Return only the lines from the start of the records through the line that contains "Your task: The", inclusive; leave out all pictures.

Items listed in a dataset
┏━━

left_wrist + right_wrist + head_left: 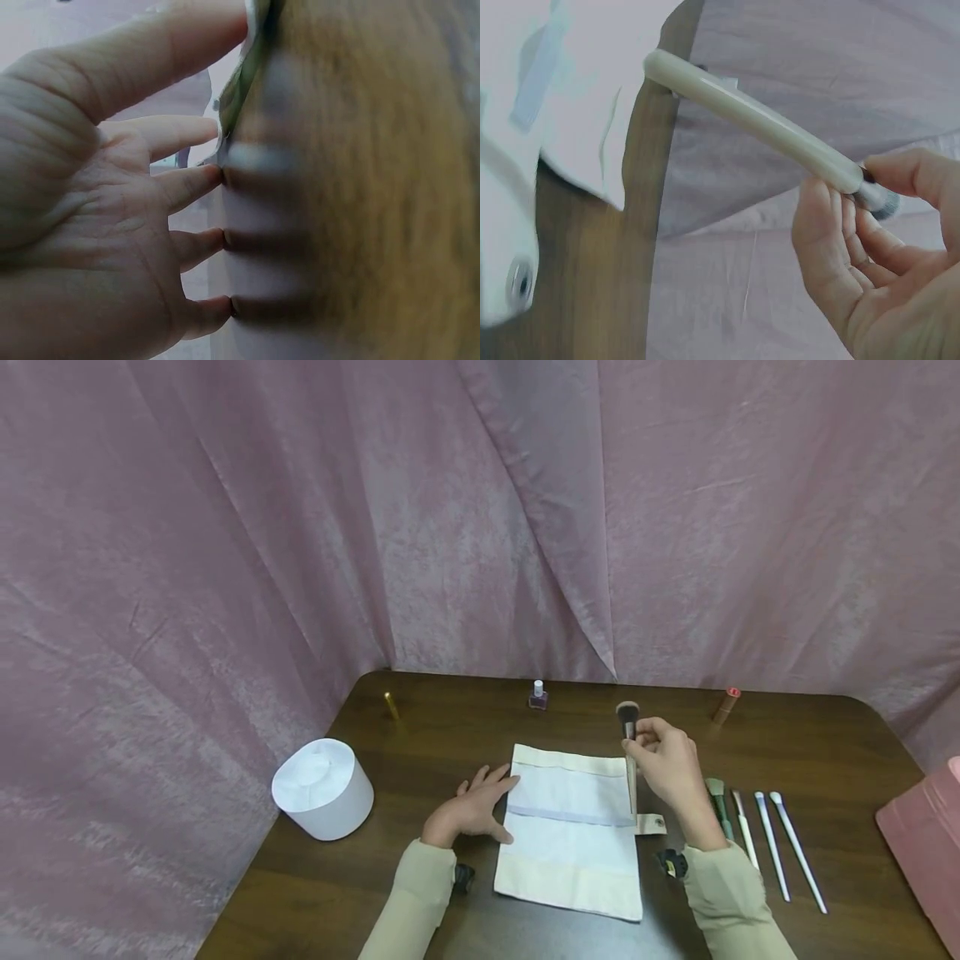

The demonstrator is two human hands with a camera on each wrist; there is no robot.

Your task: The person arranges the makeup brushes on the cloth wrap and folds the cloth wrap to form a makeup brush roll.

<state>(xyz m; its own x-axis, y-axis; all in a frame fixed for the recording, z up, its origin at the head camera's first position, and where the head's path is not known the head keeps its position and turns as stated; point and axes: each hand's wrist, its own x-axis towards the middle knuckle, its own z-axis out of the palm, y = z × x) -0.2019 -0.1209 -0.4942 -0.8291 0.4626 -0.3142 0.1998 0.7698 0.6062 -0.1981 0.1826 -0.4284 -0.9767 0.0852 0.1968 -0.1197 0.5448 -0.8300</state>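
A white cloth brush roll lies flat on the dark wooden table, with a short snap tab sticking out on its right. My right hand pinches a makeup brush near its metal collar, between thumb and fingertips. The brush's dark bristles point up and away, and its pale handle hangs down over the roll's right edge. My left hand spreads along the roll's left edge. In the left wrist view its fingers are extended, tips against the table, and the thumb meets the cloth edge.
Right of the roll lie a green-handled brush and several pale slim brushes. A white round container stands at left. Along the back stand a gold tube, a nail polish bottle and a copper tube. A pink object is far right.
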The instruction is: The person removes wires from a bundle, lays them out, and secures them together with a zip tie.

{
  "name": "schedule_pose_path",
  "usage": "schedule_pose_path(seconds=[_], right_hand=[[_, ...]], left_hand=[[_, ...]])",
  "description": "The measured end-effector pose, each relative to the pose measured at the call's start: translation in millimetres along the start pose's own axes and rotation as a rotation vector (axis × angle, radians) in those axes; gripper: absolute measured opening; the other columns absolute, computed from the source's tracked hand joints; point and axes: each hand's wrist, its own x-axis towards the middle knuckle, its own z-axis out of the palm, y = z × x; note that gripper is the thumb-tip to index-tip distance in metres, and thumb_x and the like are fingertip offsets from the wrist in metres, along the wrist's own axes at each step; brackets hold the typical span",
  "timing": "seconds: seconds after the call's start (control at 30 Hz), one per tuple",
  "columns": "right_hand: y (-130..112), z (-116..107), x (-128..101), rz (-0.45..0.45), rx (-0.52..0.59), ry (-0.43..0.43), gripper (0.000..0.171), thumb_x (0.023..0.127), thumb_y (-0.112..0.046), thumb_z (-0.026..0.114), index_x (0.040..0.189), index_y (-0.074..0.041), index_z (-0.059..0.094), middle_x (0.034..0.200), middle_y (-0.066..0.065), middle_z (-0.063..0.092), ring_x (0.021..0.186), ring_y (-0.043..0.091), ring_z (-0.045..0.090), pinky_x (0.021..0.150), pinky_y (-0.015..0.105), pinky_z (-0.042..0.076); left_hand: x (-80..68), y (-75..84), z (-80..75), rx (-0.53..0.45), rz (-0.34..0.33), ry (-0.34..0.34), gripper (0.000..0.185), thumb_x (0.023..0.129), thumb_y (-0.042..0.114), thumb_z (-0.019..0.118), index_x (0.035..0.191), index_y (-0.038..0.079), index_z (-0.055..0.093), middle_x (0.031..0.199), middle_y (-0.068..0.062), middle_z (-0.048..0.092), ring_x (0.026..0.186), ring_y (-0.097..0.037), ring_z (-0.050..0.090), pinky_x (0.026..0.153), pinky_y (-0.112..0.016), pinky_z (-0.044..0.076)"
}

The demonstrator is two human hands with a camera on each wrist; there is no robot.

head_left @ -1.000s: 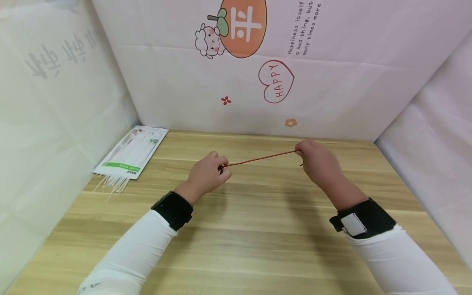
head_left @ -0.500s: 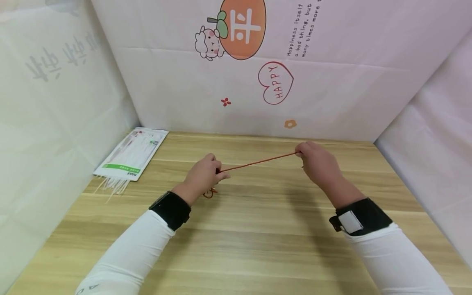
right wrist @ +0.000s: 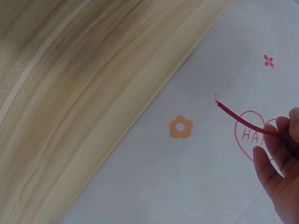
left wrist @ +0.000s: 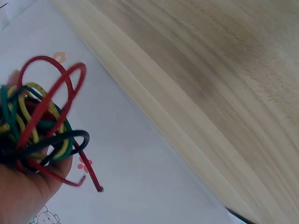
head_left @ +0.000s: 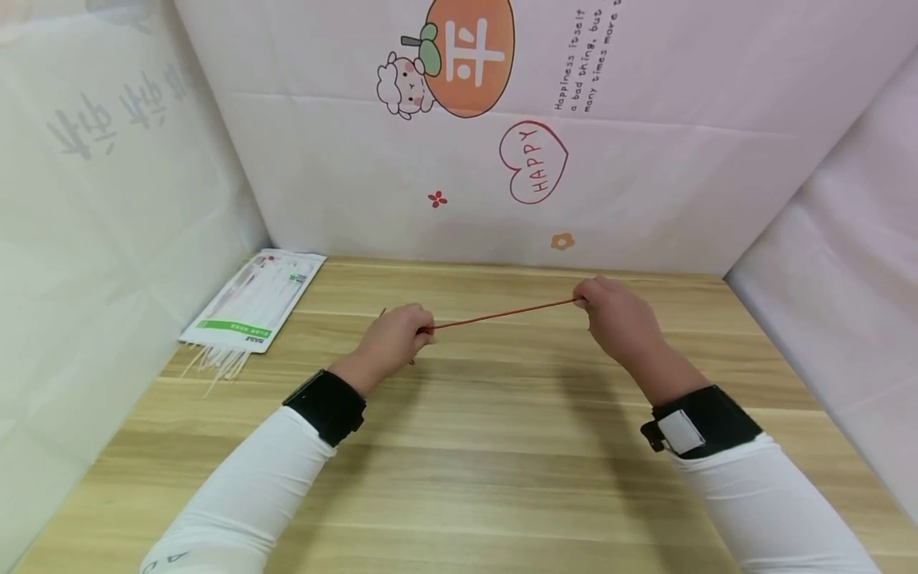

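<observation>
A red wire [head_left: 502, 314] runs taut between my two hands over the wooden table. My left hand [head_left: 393, 339], left of the middle in the head view, grips one end of this stretch. In the left wrist view, the same hand [left wrist: 25, 191] holds a tangled bundle of wires [left wrist: 39, 123], with red, yellow, green and dark loops sticking out. My right hand [head_left: 622, 323] pinches the wire's other stretch. Past the fingertips, the right wrist view has a short red wire end [right wrist: 240, 119] with bare metal at its tip. Most of the bundle is hidden in the head view.
At the back left of the wooden table [head_left: 459, 462] lies a white and green packet [head_left: 247, 299]. Thin white strips [head_left: 222, 359] stick out of its near end. White printed sheets wall the table at the back [head_left: 323, 175], left and right.
My left hand has turned over and shifted slightly left. The loops seen at its fingers, then below it, are now mostly hidden. The wire stays taut; my right hand has hardly moved.
</observation>
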Motion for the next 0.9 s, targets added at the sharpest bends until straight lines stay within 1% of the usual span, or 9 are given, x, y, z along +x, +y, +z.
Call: schedule_pose_path(seconds=[0.13,0.3,0.4,0.5,0.6,0.7,0.77,0.83,0.9], right_hand=[[1,1,-2,0.004,0.001,-0.009,0.005,0.096,-0.005,0.057,0.099,-0.003,0.061,0.090,0.013,0.061,0.071,0.028,0.058,0.055,0.040,0.047],[4,1,-4,0.016,-0.003,-0.021,0.007,0.096,-0.005,0.057,0.100,-0.003,0.061,0.094,0.014,0.062,0.075,0.029,0.060,0.056,0.041,0.047],[5,1,-5,0.010,-0.004,-0.013,0.006,0.096,-0.005,0.057,0.100,-0.003,0.062,0.094,0.015,0.063,0.075,0.030,0.060,0.056,0.041,0.048],[7,3,-4,0.003,-0.013,0.001,0.005,0.095,-0.005,0.058,0.099,-0.004,0.061,0.094,0.015,0.063,0.073,0.030,0.060,0.056,0.041,0.048],[7,4,-4,0.000,-0.021,0.003,0.005,0.095,-0.006,0.059,0.099,-0.004,0.061,0.093,0.015,0.063,0.072,0.030,0.060,0.056,0.041,0.048],[9,3,-3,0.011,-0.029,-0.015,0.006,0.095,-0.006,0.058,0.100,-0.003,0.061,0.094,0.015,0.063,0.072,0.029,0.059,0.056,0.041,0.048],[10,2,-3,0.027,-0.033,-0.042,0.008,0.096,-0.006,0.057,0.102,-0.003,0.060,0.096,0.016,0.063,0.072,0.029,0.059,0.056,0.041,0.048],[12,1,-3,0.041,-0.037,-0.061,0.009,0.097,-0.006,0.056,0.104,-0.003,0.060,0.096,0.016,0.062,0.073,0.028,0.059,0.056,0.040,0.047],[13,0,-3,0.051,-0.037,-0.070,0.009,0.097,-0.006,0.056,0.105,-0.003,0.060,0.096,0.016,0.062,0.073,0.028,0.059,0.055,0.040,0.047]], left_hand=[[-1.8,-2.9,-0.8,0.004,-0.085,-0.027,0.024,0.091,0.024,0.068,0.076,0.009,0.056,0.077,-0.004,0.050,0.071,-0.017,0.048,0.064,-0.030,0.041],[-6.0,-7.3,-1.9,0.029,-0.192,-0.072,0.016,0.093,0.025,0.062,0.090,0.010,0.061,0.089,-0.007,0.050,0.073,-0.020,0.046,0.064,-0.030,0.042],[-8.6,-6.3,-3.3,0.062,-0.216,-0.127,0.027,0.093,0.037,0.063,0.095,0.010,0.062,0.093,-0.009,0.050,0.066,-0.019,0.048,0.059,-0.029,0.042],[-10.2,-5.4,-4.3,0.124,-0.195,-0.159,0.033,0.091,0.042,0.064,0.094,0.009,0.063,0.093,-0.008,0.053,0.063,-0.018,0.049,0.057,-0.028,0.042],[-10.0,-7.1,-4.5,0.146,-0.146,-0.142,0.023,0.091,0.031,0.064,0.085,0.009,0.061,0.088,-0.005,0.055,0.072,-0.019,0.049,0.063,-0.030,0.043],[-8.4,-10.6,-4.3,0.066,-0.074,-0.092,0.009,0.088,0.012,0.062,0.081,0.008,0.061,0.086,-0.004,0.057,0.081,-0.021,0.050,0.071,-0.032,0.045],[-7.9,-12.1,-4.6,-0.004,-0.037,-0.080,0.001,0.087,0.006,0.063,0.086,0.007,0.064,0.091,-0.005,0.059,0.084,-0.021,0.052,0.074,-0.034,0.047],[-7.7,-12.6,-5.1,-0.061,-0.027,-0.089,0.004,0.088,0.008,0.066,0.092,0.006,0.066,0.094,-0.007,0.059,0.082,-0.020,0.055,0.074,-0.034,0.048],[-8.0,-12.4,-5.8,-0.092,-0.057,-0.111,0.015,0.088,0.019,0.070,0.095,0.007,0.064,0.094,-0.008,0.056,0.078,-0.019,0.054,0.070,-0.032,0.048]])
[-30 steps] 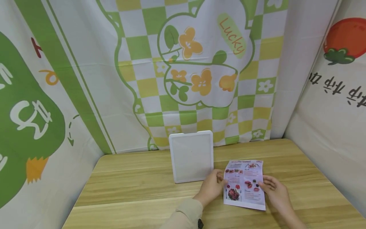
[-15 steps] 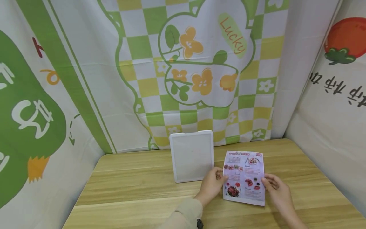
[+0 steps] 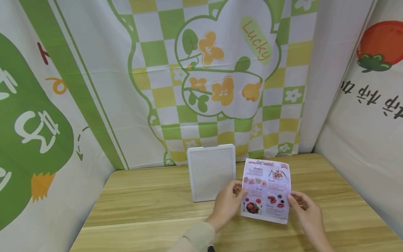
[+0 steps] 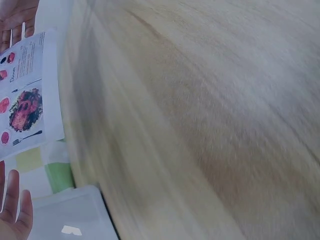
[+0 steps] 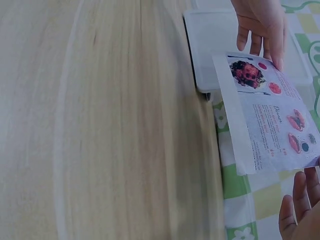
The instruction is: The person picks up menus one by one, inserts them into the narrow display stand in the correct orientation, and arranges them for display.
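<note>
A printed menu leaflet (image 3: pixel 266 190) with food pictures and pink panels is raised off the wooden table (image 3: pixel 151 210), tilted up toward the head camera. My left hand (image 3: pixel 231 199) holds its left edge, thumb on the front. My right hand (image 3: pixel 300 206) holds its right edge. The left wrist view shows the leaflet (image 4: pixel 22 100) at the far left, with the right hand (image 4: pixel 17 15) at its top. In the right wrist view the left hand's fingers (image 5: pixel 260 25) lie along the far end of the leaflet (image 5: pixel 270 110).
A white square board (image 3: pixel 211 173) stands on edge at the back of the table, just left of the leaflet, leaning on a green and yellow checked curtain (image 3: pixel 220 70). Printed cloth walls close in the left and right sides. A beige sleeve (image 3: pixel 196 238) covers the left forearm.
Both hands have lifted the leaflet from lying flat on the table and tipped its top edge upward and back. The white board has not moved.
</note>
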Available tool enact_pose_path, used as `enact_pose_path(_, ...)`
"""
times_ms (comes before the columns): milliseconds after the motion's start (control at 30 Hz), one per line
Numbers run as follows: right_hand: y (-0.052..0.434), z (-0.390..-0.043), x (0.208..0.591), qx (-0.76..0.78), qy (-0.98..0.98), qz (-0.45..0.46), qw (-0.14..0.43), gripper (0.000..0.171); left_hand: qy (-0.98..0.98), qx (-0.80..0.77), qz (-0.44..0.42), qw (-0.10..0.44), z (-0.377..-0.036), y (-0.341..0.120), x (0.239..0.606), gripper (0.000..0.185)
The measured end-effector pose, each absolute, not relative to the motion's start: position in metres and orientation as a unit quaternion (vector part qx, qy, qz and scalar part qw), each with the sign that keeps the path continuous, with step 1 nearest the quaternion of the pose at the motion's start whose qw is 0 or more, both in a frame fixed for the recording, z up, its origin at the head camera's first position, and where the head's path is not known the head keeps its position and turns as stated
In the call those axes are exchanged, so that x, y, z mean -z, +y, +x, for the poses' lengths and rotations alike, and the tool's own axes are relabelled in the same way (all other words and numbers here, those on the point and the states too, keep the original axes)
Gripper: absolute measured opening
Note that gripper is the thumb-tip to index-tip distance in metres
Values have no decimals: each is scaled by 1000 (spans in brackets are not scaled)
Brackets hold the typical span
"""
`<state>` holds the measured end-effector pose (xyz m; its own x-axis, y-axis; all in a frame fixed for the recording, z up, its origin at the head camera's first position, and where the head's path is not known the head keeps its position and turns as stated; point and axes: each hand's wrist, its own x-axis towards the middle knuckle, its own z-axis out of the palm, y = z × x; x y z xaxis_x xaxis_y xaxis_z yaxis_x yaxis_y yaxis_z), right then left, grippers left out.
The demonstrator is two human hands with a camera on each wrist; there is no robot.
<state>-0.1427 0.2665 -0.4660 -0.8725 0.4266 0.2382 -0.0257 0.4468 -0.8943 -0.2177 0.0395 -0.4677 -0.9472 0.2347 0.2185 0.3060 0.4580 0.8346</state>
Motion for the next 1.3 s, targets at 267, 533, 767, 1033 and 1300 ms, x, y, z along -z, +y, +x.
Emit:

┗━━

> _Answer space_:
left_wrist + right_wrist + head_left: 

The demonstrator is two human hands with a camera on each wrist; there is no robot.

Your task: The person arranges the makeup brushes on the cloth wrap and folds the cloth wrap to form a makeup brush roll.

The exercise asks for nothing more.